There are some great books written on this subject, this post by Marc talks to some of them and gives some good advice on email and task management:
- Processing techniques: There are a growing number of texts and seminars that will teach you techniques for efficiently processing what comes into your Inbox. I’m a big fan of David Allen and Sally McGhee in this regard (they were early collaborators on what ultimately became Getting Things Done and Take Back Your Life). The key element in their approaches, relative to this discussion, is the idea that you separate the time you spend processing email from the time you spend acting on what’s actionable in the messages. I’d suggest that Fred look into the workflow ideas they offer and use the ones that work best. But processing technique alone will not solve the inundation issue by itself.
- Software: Throwing software at the Inbox problem can also help. I’ve written about dozens of tools that can help by automating aspects of the processing, filing, and retrieval pieces of the puzzle. Scoble is having some success with ClearContext. Other email victims I know swear by NEO Pro. Getting Things Done fans get good results using the NetCentrics GTD add-in.
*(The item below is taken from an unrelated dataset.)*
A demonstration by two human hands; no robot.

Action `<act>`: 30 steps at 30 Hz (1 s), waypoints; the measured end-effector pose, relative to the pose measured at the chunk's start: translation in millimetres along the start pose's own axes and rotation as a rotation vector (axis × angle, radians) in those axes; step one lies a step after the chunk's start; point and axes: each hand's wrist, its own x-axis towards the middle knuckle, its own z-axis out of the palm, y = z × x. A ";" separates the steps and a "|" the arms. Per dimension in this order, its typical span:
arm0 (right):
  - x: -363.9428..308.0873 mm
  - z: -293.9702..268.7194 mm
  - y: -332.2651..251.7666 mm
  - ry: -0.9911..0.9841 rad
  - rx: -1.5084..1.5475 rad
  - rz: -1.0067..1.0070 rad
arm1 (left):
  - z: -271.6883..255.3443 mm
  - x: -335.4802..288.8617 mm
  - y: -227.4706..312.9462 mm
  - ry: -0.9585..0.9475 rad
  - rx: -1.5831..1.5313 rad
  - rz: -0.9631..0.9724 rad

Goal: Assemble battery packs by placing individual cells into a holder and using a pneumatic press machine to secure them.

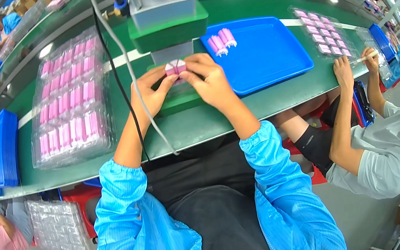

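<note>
Between the fingertips of my left hand (153,87) and my right hand (208,78) is a small pink and white plastic part (175,68). Both thumbs press its near side, and the other fingers curl round its flanks. It sits right below the green press head (169,26), in front of a metal block (172,52) and over a green base (179,100). To the right of my right hand, a blue tray (267,67) carries a few similar pink and white parts (222,40). The undersides of the held part are hidden by my fingers.
Clear blister trays of pink parts (66,95) lie left of my arms. A black cable (120,80) and a grey cable (138,93) hang across my left forearm. Stacked blue trays (5,148) stand far left. At right, a co-worker (370,148) sits near another parts tray (323,33).
</note>
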 end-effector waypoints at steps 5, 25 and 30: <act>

ActiveWords can assist with creating auto-response text that can generate a stock reply with a single keystroke, as can Bells & Whistles and You Perform. Anagram can intelligently extract critical information from incoming email with a keystroke. Desktop search tools can assist with retrieval. One or more of these tools can make a big difference but, just like processing technique, software tools usually will not solve the problem by themselves.
- Attitude Adjustment: This is the hardest of the three to tackle because you’re not in complete control over your own destiny here and it’s hard to deal with feelings of obligation and guilt. People like Fred and Robert feel obliged to reply to everyone who writes to them. It’s a commendable personality trait but, in Scoble’s vernacular, it doesn’t scale. When you’re corresponding with a handful of people, you can be a faithful and responsive part of each conversation. Scale up to dozens of people (typical of most knowledge workers today) and you can still be very effective. Ratchet the bar up to hundreds of people (typical of many people I know including some popular bloggers) and things start to break down. When you get to more than a few hundred, you have to change the rules of engagement. There simply isn’t enough time in the day to reply in real-time and personally to that many people. So make it clear that you appreciate hearing from everyone but that the volume of mail you receive simply does not provide time for a hand-crafted and immediate response. Use processing techniques and software tools to assist with separating the most important messages from everything else and getting what’s actionable out of these critical messages.